Problem details
Up to and including the line that contains "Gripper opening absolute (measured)", write out each line of the material from its first line, exactly.

Data excerpt
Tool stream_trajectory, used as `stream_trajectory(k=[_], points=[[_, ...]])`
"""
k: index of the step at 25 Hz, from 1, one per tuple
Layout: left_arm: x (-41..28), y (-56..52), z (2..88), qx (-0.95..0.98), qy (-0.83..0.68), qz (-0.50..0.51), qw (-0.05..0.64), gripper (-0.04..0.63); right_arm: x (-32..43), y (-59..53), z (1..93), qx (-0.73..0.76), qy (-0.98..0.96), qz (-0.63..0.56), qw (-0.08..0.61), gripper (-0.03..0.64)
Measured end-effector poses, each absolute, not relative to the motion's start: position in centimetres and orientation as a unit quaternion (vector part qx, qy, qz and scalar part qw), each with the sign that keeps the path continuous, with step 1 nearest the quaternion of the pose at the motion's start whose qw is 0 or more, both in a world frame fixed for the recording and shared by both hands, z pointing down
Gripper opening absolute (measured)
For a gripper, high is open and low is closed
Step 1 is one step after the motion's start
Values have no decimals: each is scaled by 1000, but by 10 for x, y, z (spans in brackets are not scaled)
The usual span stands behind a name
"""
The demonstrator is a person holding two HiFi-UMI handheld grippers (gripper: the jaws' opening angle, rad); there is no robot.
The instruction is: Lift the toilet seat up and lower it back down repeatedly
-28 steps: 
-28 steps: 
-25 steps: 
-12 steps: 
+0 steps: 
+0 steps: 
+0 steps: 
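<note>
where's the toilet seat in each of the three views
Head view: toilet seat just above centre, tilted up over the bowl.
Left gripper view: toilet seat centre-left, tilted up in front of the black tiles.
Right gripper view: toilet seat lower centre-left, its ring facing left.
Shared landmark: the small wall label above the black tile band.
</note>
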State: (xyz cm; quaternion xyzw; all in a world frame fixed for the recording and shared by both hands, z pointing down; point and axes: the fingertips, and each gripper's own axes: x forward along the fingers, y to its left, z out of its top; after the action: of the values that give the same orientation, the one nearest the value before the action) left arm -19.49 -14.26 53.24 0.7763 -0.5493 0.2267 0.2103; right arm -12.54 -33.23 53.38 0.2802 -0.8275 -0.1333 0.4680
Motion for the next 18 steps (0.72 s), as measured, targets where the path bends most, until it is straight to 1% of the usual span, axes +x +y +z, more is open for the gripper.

Answer section
Tool stream_trajectory, used as `stream_trajectory(k=[_], points=[[_, ...]])`
"""
k: index of the step at 25 Hz, from 1, one per tuple
Layout: left_arm: x (-41..28), y (-56..52), z (2..88), qx (-0.95..0.98), qy (-0.83..0.68), qz (-0.50..0.51), qw (-0.05..0.64), gripper (-0.04..0.63); right_arm: x (-32..43), y (-59..53), z (1..93), qx (-0.73..0.76), qy (-0.98..0.96), qz (-0.63..0.56), qw (-0.08..0.61), gripper (-0.03..0.64)
Measured end-effector poses, each absolute, not relative to the motion's start: position in centimetres and orientation as a unit quaternion (vector part qx, qy, qz and scalar part qw), each with the sign that keeps the path continuous, with step 1 nearest the quaternion of the pose at the motion's start whose qw is 0 or more, both in a world frame fixed for the recording and shared by both hands, z pointing down
Gripper opening absolute (measured)

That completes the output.